_Task details_
Count how many lines in the entries below hold the string "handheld", and respond with that number only.

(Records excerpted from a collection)
════

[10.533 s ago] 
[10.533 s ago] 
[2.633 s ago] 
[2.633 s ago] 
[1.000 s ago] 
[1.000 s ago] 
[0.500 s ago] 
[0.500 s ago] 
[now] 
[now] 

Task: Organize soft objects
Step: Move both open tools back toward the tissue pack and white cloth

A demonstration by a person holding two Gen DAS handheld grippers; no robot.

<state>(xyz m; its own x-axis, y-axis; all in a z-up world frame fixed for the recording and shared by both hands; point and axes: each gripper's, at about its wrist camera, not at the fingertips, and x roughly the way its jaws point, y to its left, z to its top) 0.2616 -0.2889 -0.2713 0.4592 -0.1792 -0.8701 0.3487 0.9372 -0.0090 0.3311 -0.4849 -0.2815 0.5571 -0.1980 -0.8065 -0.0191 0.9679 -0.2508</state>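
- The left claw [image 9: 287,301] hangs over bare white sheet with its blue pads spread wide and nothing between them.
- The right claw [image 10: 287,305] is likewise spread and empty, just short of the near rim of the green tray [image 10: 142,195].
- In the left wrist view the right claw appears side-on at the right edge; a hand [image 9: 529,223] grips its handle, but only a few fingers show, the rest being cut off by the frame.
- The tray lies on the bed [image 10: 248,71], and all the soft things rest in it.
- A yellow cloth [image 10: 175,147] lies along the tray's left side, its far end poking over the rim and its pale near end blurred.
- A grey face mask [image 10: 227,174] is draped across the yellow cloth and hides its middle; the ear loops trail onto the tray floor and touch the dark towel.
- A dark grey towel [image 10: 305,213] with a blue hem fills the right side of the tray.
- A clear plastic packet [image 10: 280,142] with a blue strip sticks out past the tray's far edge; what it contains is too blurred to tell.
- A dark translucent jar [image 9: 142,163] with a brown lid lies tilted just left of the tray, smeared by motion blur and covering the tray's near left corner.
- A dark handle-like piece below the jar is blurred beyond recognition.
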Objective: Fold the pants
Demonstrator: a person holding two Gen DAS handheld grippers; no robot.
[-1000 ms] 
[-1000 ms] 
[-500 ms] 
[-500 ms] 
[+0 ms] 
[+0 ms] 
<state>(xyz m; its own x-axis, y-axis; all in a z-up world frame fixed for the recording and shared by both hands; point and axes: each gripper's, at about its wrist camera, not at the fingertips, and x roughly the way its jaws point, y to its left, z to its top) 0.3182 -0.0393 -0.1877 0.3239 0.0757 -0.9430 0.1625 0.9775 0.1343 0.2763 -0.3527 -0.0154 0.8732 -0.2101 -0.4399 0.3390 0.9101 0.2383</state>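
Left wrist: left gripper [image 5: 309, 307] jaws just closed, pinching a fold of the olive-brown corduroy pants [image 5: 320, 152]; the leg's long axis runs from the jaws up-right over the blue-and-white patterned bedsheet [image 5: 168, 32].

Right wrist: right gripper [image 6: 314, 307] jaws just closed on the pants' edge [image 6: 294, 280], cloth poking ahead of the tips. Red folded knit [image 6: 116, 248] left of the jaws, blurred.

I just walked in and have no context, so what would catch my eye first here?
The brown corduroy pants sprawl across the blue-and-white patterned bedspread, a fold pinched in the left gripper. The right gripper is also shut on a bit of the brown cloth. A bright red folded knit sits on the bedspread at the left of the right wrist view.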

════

_Task solution_
2